• **EXERCISE GOAL**
In the listing that follows, the range to quote begins at the line that has "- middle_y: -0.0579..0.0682" and ends after the line that has "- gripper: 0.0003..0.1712"; quote it verbatim and add nothing.

• **DATA SECTION**

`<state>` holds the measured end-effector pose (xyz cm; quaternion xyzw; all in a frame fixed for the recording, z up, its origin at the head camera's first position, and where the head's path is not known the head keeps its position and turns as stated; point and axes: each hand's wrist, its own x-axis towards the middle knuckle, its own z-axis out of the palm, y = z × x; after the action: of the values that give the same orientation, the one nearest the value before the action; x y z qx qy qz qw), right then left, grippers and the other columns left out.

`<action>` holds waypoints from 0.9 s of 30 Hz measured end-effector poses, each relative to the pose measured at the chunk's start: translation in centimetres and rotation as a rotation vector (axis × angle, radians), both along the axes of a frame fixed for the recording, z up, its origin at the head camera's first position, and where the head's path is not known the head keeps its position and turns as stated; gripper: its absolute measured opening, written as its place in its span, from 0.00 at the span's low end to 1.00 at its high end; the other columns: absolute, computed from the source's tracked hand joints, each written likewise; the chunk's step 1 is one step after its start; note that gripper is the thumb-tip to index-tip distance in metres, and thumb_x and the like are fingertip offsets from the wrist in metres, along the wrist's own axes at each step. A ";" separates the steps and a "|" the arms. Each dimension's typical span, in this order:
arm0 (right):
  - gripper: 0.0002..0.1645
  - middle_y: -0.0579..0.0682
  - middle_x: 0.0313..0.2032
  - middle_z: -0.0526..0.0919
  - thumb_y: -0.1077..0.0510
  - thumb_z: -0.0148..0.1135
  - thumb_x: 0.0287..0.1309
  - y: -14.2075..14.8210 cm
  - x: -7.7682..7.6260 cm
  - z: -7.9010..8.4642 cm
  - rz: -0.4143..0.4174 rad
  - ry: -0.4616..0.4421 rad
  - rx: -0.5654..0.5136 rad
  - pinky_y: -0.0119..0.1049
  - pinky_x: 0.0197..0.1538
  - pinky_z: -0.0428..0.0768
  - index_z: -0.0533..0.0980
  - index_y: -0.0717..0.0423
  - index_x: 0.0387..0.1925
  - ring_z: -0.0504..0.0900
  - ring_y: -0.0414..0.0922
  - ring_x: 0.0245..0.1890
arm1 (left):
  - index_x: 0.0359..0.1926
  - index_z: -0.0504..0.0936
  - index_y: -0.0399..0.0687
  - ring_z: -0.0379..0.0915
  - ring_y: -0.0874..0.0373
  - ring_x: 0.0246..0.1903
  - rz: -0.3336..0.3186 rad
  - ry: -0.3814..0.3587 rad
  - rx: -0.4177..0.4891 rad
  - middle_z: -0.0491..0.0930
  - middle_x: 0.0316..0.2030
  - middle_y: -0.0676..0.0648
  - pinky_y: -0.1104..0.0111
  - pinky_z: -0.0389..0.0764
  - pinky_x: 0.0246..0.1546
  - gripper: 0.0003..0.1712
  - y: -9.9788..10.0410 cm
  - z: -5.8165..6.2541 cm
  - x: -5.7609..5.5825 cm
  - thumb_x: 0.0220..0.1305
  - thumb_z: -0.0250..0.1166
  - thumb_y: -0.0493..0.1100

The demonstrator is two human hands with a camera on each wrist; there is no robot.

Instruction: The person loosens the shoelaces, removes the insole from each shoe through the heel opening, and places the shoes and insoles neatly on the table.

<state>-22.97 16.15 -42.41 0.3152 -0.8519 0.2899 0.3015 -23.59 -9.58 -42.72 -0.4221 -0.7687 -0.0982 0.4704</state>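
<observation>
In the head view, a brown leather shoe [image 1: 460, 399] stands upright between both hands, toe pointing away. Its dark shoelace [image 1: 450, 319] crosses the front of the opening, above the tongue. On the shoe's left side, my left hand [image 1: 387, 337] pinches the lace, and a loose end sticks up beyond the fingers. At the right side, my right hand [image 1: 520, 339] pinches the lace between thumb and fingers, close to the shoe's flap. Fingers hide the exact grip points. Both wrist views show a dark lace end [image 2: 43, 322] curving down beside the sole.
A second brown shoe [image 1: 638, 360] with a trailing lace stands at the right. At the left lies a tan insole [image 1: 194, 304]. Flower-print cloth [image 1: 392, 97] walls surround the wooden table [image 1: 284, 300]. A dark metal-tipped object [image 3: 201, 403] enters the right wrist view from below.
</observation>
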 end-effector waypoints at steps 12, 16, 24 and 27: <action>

• **ANSWER SPACE**
  - middle_y: -0.0579..0.0682
  - middle_x: 0.0313..0.2032
  - middle_z: -0.0526..0.0919
  - thumb_y: -0.1077..0.0510
  - thumb_z: -0.0148..0.1135
  - thumb_x: 0.0287..0.1309
  - y: -14.2075..14.8210 cm
  - x: -7.7682..7.6260 cm
  - z: -7.9010..8.4642 cm
  - rz: -0.4143..0.4174 rad
  - ry: -0.4616..0.4421 rad
  - rx: -0.5654..0.5136 rad
  - pinky_y: -0.0119..0.1049
  - pinky_x: 0.0197..0.1538
  - pinky_z: -0.0428..0.0768
  - index_z: -0.0533..0.0980
  - index_y: -0.0717..0.0423
  - index_x: 0.0387..0.1925
  - ring_z: -0.0504..0.0900
  - ring_y: -0.0414..0.0922
  - ring_x: 0.0245..0.1890
arm1 (left):
  - index_x: 0.0359..0.1926
  - index_z: -0.0504..0.0936
  - index_y: -0.0399..0.0687
  - ring_z: -0.0379..0.0915
  - ring_y: -0.0874..0.0373
  - ring_x: 0.0246..0.1903
  - rz: -0.3336..0.3186 rad
  - ry: -0.3814..0.3587 rad
  - rx: -0.4177..0.4891 rad
  - middle_z: -0.0491..0.0930
  - middle_x: 0.0316..0.2030
  - middle_y: -0.0676..0.0648
  - pinky_y: -0.1104..0.0111
  - pinky_z: -0.0389..0.0764
  - pinky_x: 0.0246..0.1546
  - gripper: 0.0003..0.1712

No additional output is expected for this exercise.